But in a personal essay that supports or opposes a specific position, your job will be to support or oppose an idea based on your own experiences, observations, and views. Your job isn't just to throw out random, overly-detailed stories.Instead, you should think carefully about what experiences or observations you want to share to support your position.If that's the case, you need to ask yourself whether your purpose is to entertain, as some stories do, or perhaps to do something altogether different.Tags: Business Term PaperHow To Use Footnotes In An EssayBest Essay Writing BooksCheating Helps Students Learn EssaysAng Kabataan Ang Pag-Asa Ng Bayan EssayResearch Paper On Network SecuritySolve Math Problems And Show Work Free
Keep in mind these general guidelines: Especially when you're writing a personal essay with the purpose of supporting or opposing a particular point, it's best to stick to a specific theme with the personal experiences and observations that you bring up in support of your position.
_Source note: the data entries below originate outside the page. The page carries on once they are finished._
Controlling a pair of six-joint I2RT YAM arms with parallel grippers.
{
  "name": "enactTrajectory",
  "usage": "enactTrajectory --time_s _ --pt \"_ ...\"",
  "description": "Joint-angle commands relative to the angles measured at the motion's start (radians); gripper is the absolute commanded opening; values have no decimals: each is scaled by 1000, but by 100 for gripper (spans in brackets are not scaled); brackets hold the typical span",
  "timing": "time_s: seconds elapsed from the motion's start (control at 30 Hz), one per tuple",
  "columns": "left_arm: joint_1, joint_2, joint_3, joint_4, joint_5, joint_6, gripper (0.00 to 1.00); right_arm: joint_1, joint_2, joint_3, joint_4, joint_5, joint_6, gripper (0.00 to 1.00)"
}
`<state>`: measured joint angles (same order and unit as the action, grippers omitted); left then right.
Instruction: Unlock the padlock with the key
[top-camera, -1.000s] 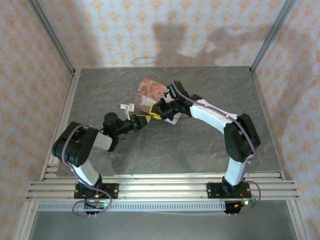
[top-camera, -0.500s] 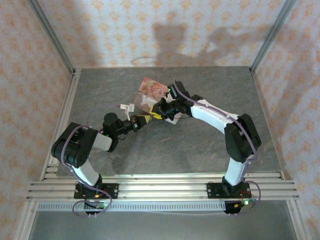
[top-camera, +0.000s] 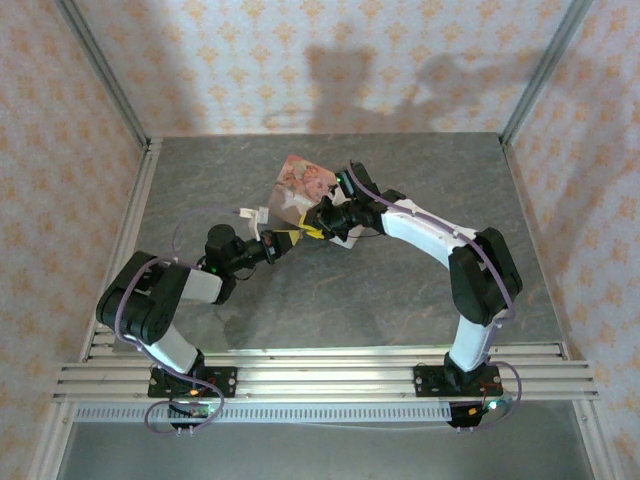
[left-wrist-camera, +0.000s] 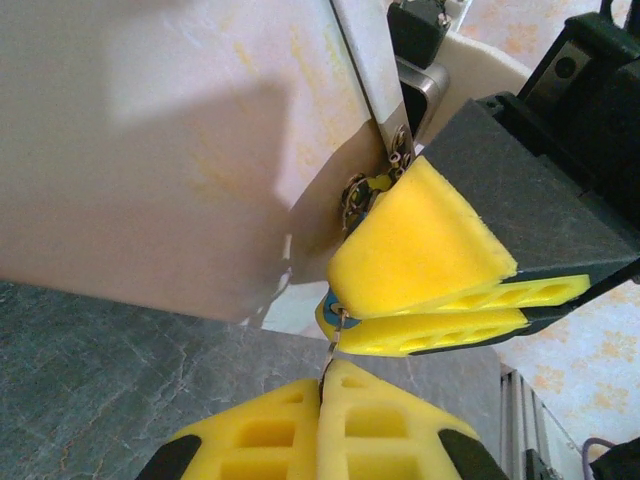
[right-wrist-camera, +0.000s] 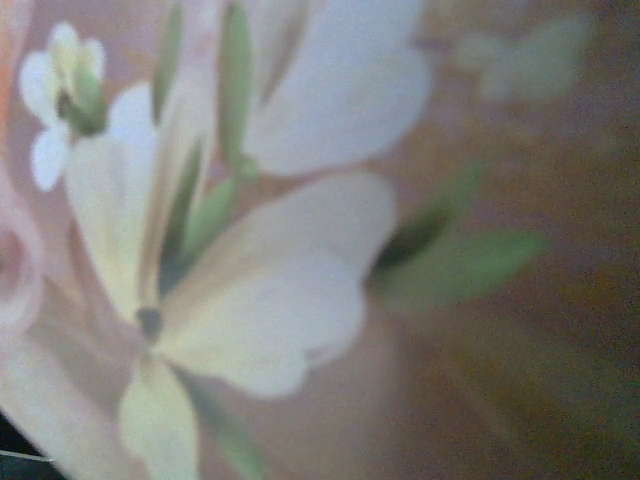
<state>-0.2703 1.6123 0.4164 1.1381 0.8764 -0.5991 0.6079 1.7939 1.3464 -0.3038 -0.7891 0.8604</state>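
The pink tin lies tilted at the middle of the table, and its pale side fills the upper left of the left wrist view. The padlock shows as a small teal-blue spot pinched between the yellow fingers of my right gripper, which is shut on it beside the tin's metal hasp. My left gripper is shut on the thin silvery key, whose tip reaches the padlock's underside. In the top view my left gripper meets the right one at the tin's near edge.
The right wrist view is a close blur of the tin's flower picture. A small white piece lies on the grey table left of the tin. Metal frame posts and patterned walls close the table in.
The left arm's elbow and base link have swung a little to the left and down. Both grippers stay together at the tin's near edge.
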Motion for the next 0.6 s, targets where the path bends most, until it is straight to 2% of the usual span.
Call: enactTrajectory --time_s 0.0,0.27,0.43,0.57 --pt "-31 -38 35 17 -48 38 0 26 -7 -6 -70 -27 27 0" --pt "-73 72 41 173 -101 -37 0 53 14 -23 10 -49 82 0" --pt "-75 36 35 172 -96 -38 0 42 6 -43 -7 -52 58 0" --pt "-76 16 58 173 -57 -88 0 33 8 -53 -6 -85 19 0"
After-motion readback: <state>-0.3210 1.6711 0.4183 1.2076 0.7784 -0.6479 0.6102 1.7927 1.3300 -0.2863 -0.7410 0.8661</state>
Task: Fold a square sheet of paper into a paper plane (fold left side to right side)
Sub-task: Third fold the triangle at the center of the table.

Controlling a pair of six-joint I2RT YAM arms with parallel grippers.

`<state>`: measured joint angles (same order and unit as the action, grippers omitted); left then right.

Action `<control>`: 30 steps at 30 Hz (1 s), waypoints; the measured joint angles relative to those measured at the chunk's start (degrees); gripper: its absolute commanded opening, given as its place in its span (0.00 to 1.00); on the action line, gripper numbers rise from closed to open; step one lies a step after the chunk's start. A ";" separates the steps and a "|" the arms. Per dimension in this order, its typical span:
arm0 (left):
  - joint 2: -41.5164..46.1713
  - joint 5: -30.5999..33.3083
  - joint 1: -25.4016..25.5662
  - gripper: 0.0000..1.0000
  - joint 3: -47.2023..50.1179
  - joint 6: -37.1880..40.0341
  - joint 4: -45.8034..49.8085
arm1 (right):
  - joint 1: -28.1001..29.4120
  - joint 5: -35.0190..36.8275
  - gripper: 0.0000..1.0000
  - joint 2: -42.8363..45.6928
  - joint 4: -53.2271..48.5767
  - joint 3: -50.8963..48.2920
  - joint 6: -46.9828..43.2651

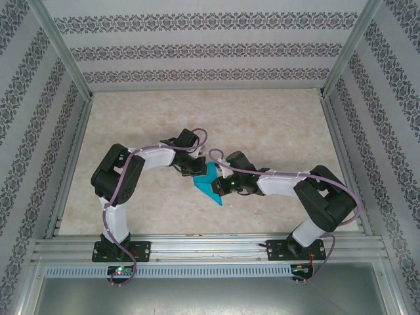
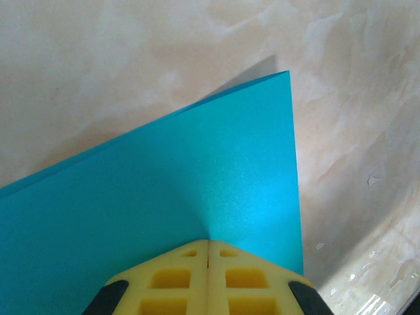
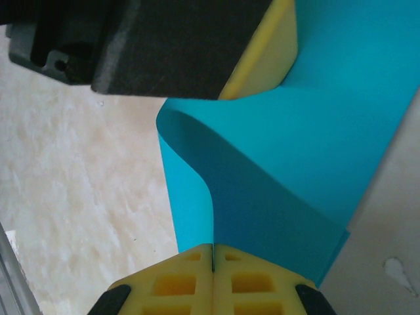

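The square sheet of paper [image 1: 211,188] is teal-blue and lifted off the table between my two grippers, bent into a loose curl [image 3: 295,164]. My left gripper [image 1: 194,172] is shut on one part of the sheet [image 2: 197,177], its yellow fingertips [image 2: 190,262] pressed together with the paper dimpling into them. My right gripper [image 1: 220,187] is shut on another edge, which runs straight into the seam between its fingers [image 3: 190,275]. The left gripper's yellow finger [image 3: 269,59] sits close above in the right wrist view. The paper plane is out of view.
The marble-patterned table [image 1: 262,125] is boxed in by patterned walls [image 1: 197,49] at the back and sides. Aluminium rails [image 1: 210,249] run along the near edge by the arm bases. Open tabletop lies behind the grippers.
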<state>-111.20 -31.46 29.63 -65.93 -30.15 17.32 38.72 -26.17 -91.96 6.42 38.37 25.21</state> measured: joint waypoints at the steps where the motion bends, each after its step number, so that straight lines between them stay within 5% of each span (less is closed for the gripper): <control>1: 0.00 0.00 0.00 0.02 0.00 0.00 0.00 | -0.02 0.22 0.00 -0.28 -0.22 0.31 0.00; 30: -0.09 0.00 0.00 0.02 -0.11 0.00 0.07 | -0.35 1.31 0.00 -3.19 -1.53 2.40 -0.02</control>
<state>-111.28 -31.46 29.63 -66.04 -30.15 17.39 38.37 -24.86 -95.15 4.89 40.77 25.19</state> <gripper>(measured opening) 0.058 0.057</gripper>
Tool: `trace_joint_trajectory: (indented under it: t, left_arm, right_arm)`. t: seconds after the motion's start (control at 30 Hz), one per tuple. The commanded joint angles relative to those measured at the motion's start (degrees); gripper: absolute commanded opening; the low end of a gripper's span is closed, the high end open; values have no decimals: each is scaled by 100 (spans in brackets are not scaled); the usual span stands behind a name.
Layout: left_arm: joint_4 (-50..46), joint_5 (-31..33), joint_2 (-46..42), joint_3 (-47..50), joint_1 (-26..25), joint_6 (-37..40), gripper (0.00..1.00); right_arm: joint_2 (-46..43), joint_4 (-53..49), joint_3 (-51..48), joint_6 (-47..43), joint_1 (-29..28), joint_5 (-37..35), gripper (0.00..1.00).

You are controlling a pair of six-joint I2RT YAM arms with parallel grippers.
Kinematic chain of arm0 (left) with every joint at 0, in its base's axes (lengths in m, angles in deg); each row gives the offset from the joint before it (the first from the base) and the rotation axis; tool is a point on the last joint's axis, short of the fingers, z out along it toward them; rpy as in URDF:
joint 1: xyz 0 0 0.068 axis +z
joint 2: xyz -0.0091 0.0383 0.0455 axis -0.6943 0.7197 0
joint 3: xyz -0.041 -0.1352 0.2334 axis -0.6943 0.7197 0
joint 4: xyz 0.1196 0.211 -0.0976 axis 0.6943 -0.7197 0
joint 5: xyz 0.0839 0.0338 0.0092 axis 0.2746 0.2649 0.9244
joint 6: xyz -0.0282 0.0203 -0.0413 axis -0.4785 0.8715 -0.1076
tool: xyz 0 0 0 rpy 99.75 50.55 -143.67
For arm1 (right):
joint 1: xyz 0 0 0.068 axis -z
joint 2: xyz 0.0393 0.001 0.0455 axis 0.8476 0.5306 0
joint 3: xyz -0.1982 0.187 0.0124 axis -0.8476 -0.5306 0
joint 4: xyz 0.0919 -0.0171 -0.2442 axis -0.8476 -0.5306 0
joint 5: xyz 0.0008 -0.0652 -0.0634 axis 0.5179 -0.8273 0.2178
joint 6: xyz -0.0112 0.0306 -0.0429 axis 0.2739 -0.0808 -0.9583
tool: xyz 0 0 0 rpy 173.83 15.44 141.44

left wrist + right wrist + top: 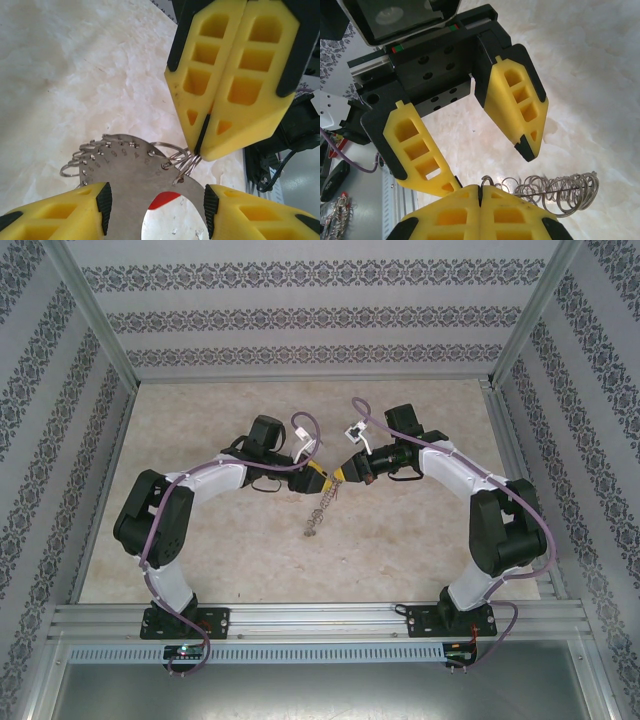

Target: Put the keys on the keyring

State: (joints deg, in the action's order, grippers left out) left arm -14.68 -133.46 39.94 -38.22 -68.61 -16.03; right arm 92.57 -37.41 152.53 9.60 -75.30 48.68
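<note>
Keyring [125, 165] is a flat grey hoop with stamped holes round the rim and wire loops [560, 192] fanning from 9 to 2 o'clock. The key [165, 200], red head showing, sits at 12 o'clock of the hoop's opening. From above, the keyring dangles edge-on toward 7 o'clock.

**Patterned Walls, Pale Marbled Table**

Wallpaper [320, 310] with grey floral bands covers the back and side walls. Bare aluminium posts [93, 315] stand at the corners. The cream, marbled tabletop [200, 550] is evenly lit, and a ribbed metal rail [320, 618] runs along its near edge.
</note>
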Motion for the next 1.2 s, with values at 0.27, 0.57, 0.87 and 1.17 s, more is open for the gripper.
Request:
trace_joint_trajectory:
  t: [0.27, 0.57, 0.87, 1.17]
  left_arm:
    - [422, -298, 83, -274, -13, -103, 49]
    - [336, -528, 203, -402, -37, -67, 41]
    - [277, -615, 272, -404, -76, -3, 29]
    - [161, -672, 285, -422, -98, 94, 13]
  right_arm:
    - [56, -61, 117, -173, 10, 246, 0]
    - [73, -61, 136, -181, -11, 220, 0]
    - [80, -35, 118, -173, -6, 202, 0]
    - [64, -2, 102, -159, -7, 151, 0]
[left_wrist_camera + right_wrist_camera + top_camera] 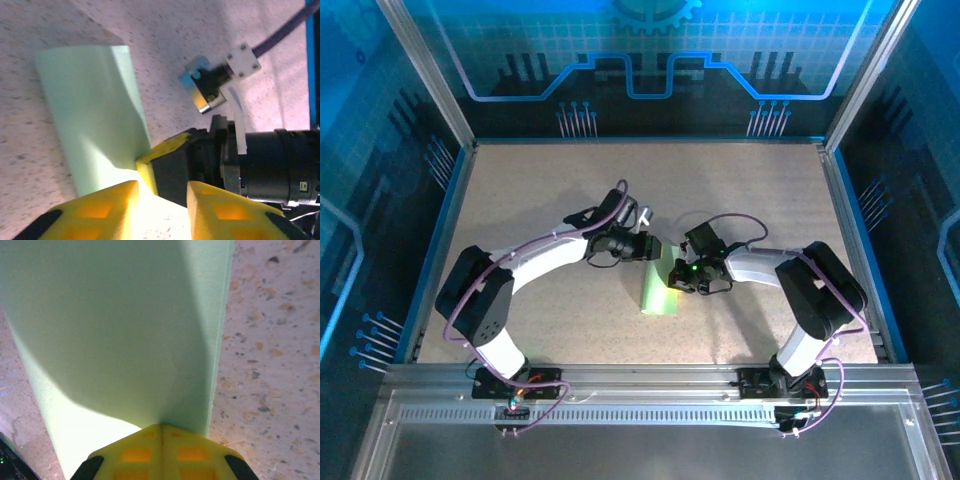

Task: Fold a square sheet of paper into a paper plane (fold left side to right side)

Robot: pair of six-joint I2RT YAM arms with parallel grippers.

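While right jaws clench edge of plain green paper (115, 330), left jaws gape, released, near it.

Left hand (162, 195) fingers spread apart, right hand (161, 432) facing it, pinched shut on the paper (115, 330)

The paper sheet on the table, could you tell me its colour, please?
The paper sheet is plain pale green, seen best from the right wrist.

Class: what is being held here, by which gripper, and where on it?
The right gripper pinches the green paper at its edge, fingers closed together on it.
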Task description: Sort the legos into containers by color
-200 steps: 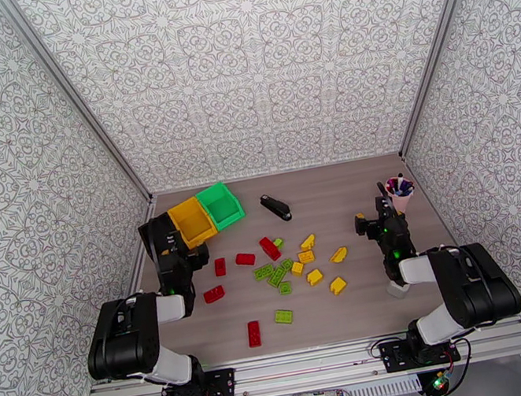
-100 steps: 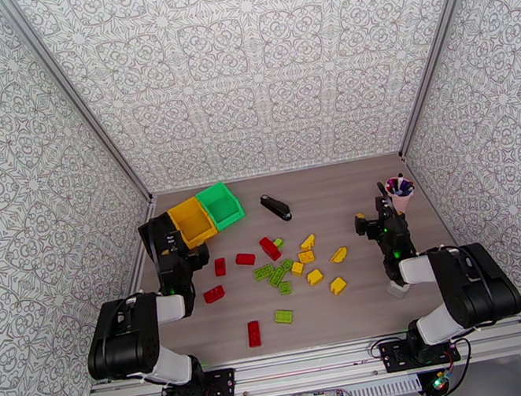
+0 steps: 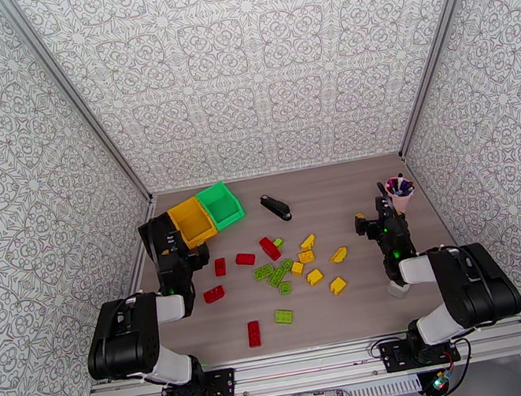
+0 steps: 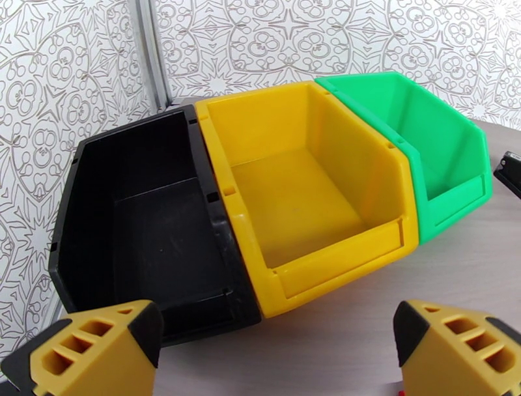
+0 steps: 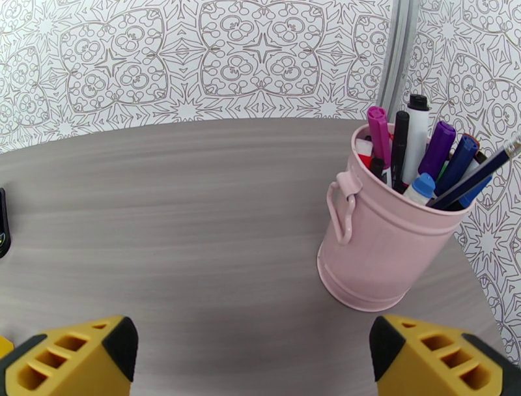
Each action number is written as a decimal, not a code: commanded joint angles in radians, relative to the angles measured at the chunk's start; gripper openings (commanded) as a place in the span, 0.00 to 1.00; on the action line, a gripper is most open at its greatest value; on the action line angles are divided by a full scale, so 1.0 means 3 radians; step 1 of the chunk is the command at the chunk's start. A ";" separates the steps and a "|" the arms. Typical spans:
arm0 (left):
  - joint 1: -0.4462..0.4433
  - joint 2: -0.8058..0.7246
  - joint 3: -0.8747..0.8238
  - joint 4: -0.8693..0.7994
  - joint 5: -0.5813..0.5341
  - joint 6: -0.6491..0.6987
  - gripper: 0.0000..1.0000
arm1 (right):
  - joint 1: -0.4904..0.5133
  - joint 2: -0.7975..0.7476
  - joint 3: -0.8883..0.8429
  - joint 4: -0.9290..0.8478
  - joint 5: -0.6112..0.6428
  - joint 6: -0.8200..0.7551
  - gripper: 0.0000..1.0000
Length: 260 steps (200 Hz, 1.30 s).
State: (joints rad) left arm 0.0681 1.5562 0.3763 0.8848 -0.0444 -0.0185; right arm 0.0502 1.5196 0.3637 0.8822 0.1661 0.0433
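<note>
The legos lie loose on the mid table: red ones (image 3: 245, 259) to the left, lime green ones (image 3: 277, 277) in the middle, yellow ones (image 3: 315, 276) to the right. The containers stand in a row at the back left, all with nothing in them: black bin (image 4: 143, 234), yellow bin (image 4: 306, 195), green bin (image 4: 430, 143). My left gripper (image 4: 273, 355) is open just in front of the black and yellow bins, holding nothing. At the right, my right gripper (image 5: 254, 358) stands open over bare table, facing the pink cup.
A pink cup of pens (image 5: 384, 247) stands at the back right (image 3: 400, 191). A black stapler-like object (image 3: 276, 207) lies behind the legos, right of the green bin. Patterned walls close the table at the back and both sides.
</note>
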 commanded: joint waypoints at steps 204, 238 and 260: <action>-0.0761 -0.2464 0.0856 -0.4241 0.0574 -0.2667 0.99 | -0.0024 -0.1733 0.1516 -0.5195 -0.1416 0.1640 0.72; -0.1586 -0.2633 0.0588 -0.4081 0.0084 -0.3053 0.99 | 0.0176 -0.1539 0.1275 -0.5052 -0.1541 0.1899 0.72; -0.1911 -0.2544 0.0686 -0.4288 -0.0034 -0.3094 0.99 | 0.0402 -0.1485 0.1210 -0.4990 -0.1516 0.2031 0.73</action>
State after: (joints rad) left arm -0.4301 0.7818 0.5652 -0.3489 0.0174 -0.8661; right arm 0.1059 1.0653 0.7517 -0.6102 -0.2382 0.5804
For example, if you're writing a personal essay in which you support the position that public schools should require students to wear school uniforms, you might explain your personal experience of having worn school uniforms, and explain that it helped you focus on your school work.
You may be asked to write a personal essay that requires you to support or oppose a specific position, supporting your reasoning with experiences and observations from your own life.
Keep in mind that this type of personal essay differs a bit from the typical persuasive essay because with a typical persuasive essay, you'll often rely on external evidence - facts, statistics, expert opinions - to build your case, much like a lawyer would.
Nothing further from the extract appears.